**Recorded information:**

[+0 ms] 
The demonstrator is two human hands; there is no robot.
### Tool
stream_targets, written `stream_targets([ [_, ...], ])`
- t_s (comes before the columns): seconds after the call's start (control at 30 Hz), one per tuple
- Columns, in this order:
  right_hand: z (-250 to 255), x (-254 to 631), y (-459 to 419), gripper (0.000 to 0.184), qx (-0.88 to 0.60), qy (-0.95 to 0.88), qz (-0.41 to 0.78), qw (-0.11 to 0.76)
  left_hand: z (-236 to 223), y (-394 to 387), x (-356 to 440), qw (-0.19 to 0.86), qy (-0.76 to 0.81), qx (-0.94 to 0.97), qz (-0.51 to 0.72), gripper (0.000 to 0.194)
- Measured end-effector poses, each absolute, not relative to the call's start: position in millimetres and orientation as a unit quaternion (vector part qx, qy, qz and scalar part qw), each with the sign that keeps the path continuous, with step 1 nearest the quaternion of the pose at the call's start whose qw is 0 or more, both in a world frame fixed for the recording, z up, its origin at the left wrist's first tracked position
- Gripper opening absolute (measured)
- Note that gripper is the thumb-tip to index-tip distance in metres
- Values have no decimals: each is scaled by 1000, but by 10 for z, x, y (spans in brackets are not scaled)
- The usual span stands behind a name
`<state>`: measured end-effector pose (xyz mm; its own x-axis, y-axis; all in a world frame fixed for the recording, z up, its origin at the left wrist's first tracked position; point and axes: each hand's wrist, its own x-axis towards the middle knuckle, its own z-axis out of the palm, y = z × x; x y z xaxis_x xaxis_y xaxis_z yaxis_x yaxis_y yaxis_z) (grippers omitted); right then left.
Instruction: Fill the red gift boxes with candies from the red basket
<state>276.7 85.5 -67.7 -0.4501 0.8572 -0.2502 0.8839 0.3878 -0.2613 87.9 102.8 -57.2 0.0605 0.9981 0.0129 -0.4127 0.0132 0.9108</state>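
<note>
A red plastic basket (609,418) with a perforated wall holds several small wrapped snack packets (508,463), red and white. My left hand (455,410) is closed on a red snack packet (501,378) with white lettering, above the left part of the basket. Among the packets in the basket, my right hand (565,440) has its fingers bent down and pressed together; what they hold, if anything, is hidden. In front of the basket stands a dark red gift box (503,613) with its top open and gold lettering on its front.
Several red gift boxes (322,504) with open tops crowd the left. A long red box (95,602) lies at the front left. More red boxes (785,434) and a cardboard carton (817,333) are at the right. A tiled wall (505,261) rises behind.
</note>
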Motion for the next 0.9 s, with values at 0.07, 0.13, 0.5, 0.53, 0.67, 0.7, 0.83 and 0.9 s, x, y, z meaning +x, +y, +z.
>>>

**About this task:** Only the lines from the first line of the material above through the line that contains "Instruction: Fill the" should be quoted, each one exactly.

**Answer to the exercise:**
[+0 ms] 
The demonstrator is two human hands; there is no robot.
### Tool
stream_targets, written `stream_targets([ [_, ...], ])`
- t_s (comes before the columns): seconds after the call's start (control at 30 Hz), one per tuple
- Columns, in this order:
  right_hand: z (-250 to 255), x (-254 to 631), y (-459 to 419), gripper (0.000 to 0.184), qx (-0.88 to 0.60), qy (-0.95 to 0.88), qz (-0.41 to 0.78), qw (-0.11 to 0.76)
  left_hand: z (-236 to 223), y (-394 to 387), x (-356 to 440), qw (-0.19 to 0.86), qy (-0.76 to 0.81), qx (-0.94 to 0.97), qz (-0.51 to 0.72), gripper (0.000 to 0.194)
- Measured end-effector poses, each absolute, not relative to the call's start: position in millimetres and orientation as a unit quaternion (vector part qx, qy, qz and scalar part qw), each with the sign that keeps the path continuous, with step 1 nearest the quaternion of the pose at the call's start whose qw is 0 or more, both in a world frame fixed for the recording, z up, its origin at the left wrist's first tracked position
- Gripper opening absolute (measured)
- Note that gripper is the thumb-tip to index-tip distance in metres
- Values have no decimals: each is scaled by 1000, but by 10 for z, x, y (spans in brackets are not scaled)
- The usual span stands behind a name
`<state>`: measured end-effector pose (xyz mm; its own x-axis, y-axis; all in a world frame fixed for the recording, z up, its origin at the left wrist's first tracked position; point and axes: each hand's wrist, its own x-axis towards the middle knuckle, its own z-axis out of the palm, y = z × x; x y z xaxis_x xaxis_y xaxis_z yaxis_x yaxis_y yaxis_z) (grippers omitted); right then left.
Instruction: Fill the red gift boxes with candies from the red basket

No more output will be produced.